Two-thirds of the state legislatures would have to apply to the U.S. Congress with the same language to get this ball rolling. By the time that happens, state Senate President Russell Pearce will be rolling around on the Senate lawn, picking dandelions and doing his King Lear impersonation. 

In other words, don't hold your breath.

John Birch Society member Jim Pinkerman from Mesa led the counterattack against the Tea Party types pushing the bill. Pinkerman's worry was, should a constitutional convention be called, there'd be no way to control it. And it could set about amending the constitution willy-nilly, maybe even sticking Obamacare in there.
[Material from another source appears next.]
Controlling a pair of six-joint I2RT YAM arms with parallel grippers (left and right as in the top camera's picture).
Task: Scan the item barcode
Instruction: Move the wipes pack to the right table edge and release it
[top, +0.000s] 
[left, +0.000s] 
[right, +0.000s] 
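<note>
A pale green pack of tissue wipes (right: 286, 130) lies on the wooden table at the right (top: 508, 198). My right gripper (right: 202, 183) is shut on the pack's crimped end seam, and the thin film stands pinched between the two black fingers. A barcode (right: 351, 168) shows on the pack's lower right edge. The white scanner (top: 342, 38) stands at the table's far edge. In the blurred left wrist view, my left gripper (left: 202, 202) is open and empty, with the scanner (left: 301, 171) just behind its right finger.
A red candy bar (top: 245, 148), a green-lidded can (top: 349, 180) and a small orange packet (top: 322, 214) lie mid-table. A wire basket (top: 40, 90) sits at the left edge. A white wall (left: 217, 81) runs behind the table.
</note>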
Pinkerman and his confederates spoke before Allen's committee today, arguing against the SCR's passage.

See, the Birchers are hip to these calls for what they refer to as "con-cons." (Clever, eh?) They've done their homework on this obscure and highly unlikely possibility, and are able to spit quotes from jurists and scholars across the political spectrum to buttress their interpretation of Article Five of the U.S. Constitution.

But it was no use. The state legislature these days is like an alternate, make-believe universe. Not unlike the one from Flash Gordon, where Ming the Merciless rules over the planet Mongo with an iron hand. 

So, Allen and her confederates passed this wishful bit of fluff out of committee as if it were the most serious piece of legislation they'd ever dealt with. 

What's that line? Neurotics build castles in the air, psychotics live in them. And state legislators? Apparently they keep the psychotics company.